What you are mentioning here is the problem of trust, which is the major and unsolved problem in IT security.
Despite maths and algorithms, everything in security is ruled by trust in the parties with whom you transact.
What you have illustrated here is a huge human factor problem that has economic and political implications.
One thing you forgot to mention, is that the Big Corporate might be issued a Government (secret?) order to keep the keys. So the whole thing has a lot of implications.
My theorems about Computer Science
The following applies to the current scope
Once a piece of information is copied, it is no longer under your control
Every piece of information stored in digital computers must be made a copy of when getting transmitted
Digital computer primitives are only load
and store
I could go ahead and expand #3 in Turing-equivalent machines and algorithm theory. Once a secret key is stored in terms of bytes in a Turing-equivalent machine or a mass-memory readable by a Turing-equivalent machine, it can be made infinite copies of
Technical Solution: a true DRM framework
I would think about opting for the following kind of solutions
1. Theoretically, use quantum computing
Those machines are not commercially available today on large scale. One of the key principles of quantum computing is that certain particles may share the same effects at distance (quantum teleporting). Scientific research is working on that.

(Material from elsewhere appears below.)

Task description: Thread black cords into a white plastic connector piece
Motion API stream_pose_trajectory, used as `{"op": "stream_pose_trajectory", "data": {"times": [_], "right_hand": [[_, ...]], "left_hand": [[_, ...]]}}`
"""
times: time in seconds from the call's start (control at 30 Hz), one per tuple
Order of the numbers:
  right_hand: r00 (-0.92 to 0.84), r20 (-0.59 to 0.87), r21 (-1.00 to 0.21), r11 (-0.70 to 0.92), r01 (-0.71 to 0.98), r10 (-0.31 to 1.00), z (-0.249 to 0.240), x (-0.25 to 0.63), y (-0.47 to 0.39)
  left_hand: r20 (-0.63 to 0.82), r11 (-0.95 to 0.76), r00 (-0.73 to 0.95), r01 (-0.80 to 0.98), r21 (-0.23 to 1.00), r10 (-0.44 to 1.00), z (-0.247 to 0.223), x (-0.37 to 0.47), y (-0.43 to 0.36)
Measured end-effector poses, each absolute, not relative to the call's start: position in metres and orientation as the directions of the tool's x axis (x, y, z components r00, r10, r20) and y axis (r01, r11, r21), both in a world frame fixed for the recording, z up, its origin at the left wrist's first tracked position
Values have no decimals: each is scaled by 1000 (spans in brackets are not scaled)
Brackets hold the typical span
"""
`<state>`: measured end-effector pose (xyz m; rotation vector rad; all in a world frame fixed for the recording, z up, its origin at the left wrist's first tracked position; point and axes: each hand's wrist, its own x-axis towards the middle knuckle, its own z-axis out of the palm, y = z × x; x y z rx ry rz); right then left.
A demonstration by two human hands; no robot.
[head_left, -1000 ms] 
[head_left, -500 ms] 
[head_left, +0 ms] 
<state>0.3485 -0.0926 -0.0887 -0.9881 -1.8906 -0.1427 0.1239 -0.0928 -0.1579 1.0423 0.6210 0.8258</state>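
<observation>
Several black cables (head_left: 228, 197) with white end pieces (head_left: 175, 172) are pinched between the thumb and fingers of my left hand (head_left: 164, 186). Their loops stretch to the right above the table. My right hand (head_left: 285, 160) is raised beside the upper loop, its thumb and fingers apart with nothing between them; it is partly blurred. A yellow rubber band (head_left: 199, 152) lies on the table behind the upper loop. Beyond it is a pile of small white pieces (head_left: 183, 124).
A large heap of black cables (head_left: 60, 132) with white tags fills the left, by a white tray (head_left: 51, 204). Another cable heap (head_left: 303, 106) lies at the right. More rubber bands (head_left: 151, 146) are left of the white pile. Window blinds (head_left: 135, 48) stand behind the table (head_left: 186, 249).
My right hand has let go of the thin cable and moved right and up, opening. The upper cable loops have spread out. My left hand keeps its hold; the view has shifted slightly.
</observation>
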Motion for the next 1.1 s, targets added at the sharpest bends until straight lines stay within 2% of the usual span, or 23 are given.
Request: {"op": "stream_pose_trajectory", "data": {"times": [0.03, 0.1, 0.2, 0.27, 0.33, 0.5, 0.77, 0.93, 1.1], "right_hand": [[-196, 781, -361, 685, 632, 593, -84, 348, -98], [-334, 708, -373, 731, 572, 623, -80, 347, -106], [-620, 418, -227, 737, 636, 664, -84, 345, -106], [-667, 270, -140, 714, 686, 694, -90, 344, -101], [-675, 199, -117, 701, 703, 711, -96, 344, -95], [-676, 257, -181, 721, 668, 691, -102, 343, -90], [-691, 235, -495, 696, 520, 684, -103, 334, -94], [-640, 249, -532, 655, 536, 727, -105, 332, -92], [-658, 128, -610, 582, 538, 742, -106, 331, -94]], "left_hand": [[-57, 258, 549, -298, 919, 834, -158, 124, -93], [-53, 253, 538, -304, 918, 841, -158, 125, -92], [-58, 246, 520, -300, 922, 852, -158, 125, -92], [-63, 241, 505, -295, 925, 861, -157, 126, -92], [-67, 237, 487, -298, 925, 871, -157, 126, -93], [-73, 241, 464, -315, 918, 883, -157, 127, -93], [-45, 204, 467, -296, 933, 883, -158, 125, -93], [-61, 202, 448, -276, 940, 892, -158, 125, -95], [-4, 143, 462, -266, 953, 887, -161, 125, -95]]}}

You may think about storing secret keys in quantum particles, so that you can "destroy" them (destroy or alter the information stored in them) from your office, even without network connection, and without the counterparty to make a copy of the quantum keys.
2. Practically, Try to employ encryption hardware
You may design your crypto system to rely on hardware devices. Apart from advanced techniques of register-reading on hardware, which is extremely cost, you may find it useful to use a machine (e.g. programmable smart card) that destroys its keys after a certain amount of decryptions.
A time-based disposal requires additional hardening in order to authenticate the timestamp or prevent the smart device's clock from being altered.
Since encryption hardware prevents the keys from being copied, this is the only technical way to make sure your contractors obey. You may also demand them to return the device once they finished with it
3. Another approach is to use multi-escrow keys
You mentioned "without conspiring with too many people". One of the things I loved from certain Bitcoin wallets is the ability to designate a quorum (M over N) of cryptographic signers for a transaction. Let's revert Bitcoin's example here.
Given N a set of secret keys, and given M the minimum number of keys to fully decrypt the piece of information, you may design M and N to be enough large for the conspiracy to be excessively large (too many individuals to bribe/threat?) and M to be enough smaller than N so that if one of the people holding the keys may fail, even physically.
Example: 13 over 25 means that you create a set of 25 keys so that a minumum of any 13 is necessary. 14 is the minimum number of people to bribe, and that if 12 or more people fail you lost your encryption information forever.